- Born: 1973 (age 52–53) Rome, Italy
- Occupation: Broadcaster
- Partner: Anne Marie Toole
- Website: http://www.dilw.ie/

= Dil Wickremasinghe =

Broadcaster and journalist living in Ireland

Dil Wickremasinghe is a broadcaster and journalist living in Ireland. She was a radio presenter with Newstalk and is a panellist on TV3's Midday programme. She has also done stand-up comedy.

==Biography==
Born in Rome to Sri Lankan parents, who rejected her at the age of 17 after she told them she was gay and she became homeless as a result. Her mother, a Jehovah's Witness, attempted to "cure" her of her lesbianism after she fell in love with a girl.
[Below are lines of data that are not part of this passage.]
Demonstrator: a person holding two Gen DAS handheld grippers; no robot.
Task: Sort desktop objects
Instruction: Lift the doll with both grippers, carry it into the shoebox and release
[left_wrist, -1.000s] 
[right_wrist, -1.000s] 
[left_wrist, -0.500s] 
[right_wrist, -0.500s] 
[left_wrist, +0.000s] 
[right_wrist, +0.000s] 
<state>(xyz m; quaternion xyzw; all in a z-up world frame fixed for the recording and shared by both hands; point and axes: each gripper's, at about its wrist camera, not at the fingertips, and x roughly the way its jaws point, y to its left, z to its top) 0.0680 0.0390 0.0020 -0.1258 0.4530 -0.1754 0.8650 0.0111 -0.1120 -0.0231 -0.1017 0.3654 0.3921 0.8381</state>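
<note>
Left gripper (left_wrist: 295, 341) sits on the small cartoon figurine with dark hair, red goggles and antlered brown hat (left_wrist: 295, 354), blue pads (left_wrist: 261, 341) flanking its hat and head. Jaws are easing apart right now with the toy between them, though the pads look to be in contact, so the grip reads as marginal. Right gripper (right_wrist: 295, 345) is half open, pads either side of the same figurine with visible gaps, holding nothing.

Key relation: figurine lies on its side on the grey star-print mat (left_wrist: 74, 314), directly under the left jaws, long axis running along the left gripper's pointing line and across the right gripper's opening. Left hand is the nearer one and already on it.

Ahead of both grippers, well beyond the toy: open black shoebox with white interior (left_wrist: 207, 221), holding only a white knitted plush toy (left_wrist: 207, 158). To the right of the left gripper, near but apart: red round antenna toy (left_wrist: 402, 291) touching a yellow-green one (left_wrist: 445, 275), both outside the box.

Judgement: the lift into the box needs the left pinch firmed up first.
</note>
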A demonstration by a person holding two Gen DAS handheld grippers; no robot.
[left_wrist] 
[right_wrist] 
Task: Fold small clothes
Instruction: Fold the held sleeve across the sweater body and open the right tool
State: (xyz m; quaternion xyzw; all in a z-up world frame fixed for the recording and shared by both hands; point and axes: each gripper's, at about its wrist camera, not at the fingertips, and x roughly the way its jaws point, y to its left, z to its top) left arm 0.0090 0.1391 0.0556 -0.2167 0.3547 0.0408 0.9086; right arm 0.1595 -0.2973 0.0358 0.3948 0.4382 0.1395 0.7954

She is also a survivor of sexual abuse. While in Sri Lanka, she had a job on the radio but was dismissed in a dispute over her sexual orientation. As well as Italy and Sri Lanka, she lived for a time in Bahrain. She moved to Ireland in 2000.
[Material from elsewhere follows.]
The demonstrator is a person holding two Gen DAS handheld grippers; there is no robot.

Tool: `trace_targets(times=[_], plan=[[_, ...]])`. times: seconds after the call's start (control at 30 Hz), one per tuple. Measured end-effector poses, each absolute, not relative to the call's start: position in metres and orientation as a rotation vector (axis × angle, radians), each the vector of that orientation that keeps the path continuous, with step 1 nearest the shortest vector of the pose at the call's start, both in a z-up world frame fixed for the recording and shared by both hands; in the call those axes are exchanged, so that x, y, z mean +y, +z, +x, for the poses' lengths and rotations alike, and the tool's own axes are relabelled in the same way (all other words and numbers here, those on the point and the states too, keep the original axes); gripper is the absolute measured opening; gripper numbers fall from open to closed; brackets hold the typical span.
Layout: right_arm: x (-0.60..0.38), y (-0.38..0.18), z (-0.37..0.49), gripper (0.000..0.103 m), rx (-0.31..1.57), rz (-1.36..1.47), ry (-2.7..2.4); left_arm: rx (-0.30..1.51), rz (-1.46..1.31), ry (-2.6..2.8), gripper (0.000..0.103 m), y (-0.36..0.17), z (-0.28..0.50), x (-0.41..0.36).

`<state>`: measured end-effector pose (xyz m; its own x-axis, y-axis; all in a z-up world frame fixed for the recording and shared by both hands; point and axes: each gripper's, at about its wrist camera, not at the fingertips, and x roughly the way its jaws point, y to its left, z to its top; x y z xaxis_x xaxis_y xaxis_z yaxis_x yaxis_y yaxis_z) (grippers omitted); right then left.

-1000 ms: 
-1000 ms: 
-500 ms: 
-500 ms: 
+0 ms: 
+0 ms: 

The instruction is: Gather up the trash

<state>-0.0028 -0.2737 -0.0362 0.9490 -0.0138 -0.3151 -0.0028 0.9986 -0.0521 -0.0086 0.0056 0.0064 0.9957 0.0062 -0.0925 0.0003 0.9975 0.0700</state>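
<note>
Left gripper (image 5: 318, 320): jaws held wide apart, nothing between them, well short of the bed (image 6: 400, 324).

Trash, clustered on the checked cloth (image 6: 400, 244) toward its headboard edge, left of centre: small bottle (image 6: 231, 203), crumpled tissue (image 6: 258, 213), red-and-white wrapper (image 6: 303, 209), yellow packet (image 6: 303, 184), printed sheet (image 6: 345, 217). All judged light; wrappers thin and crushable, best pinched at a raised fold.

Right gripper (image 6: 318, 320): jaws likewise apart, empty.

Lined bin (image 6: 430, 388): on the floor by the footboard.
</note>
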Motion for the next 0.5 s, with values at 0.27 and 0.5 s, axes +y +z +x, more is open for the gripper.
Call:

She later experienced depression and received counselling from One in Four (the charity founded by Colm O'Gorman). She first met her partner, the psychotherapist Anne Marie Toole, when they shared a room at a weekend mental health conference in Wicklow. They started dating one month later.

On 4 February 2014, she received the Lord Mayor of Dublin's Frederick Douglass Award.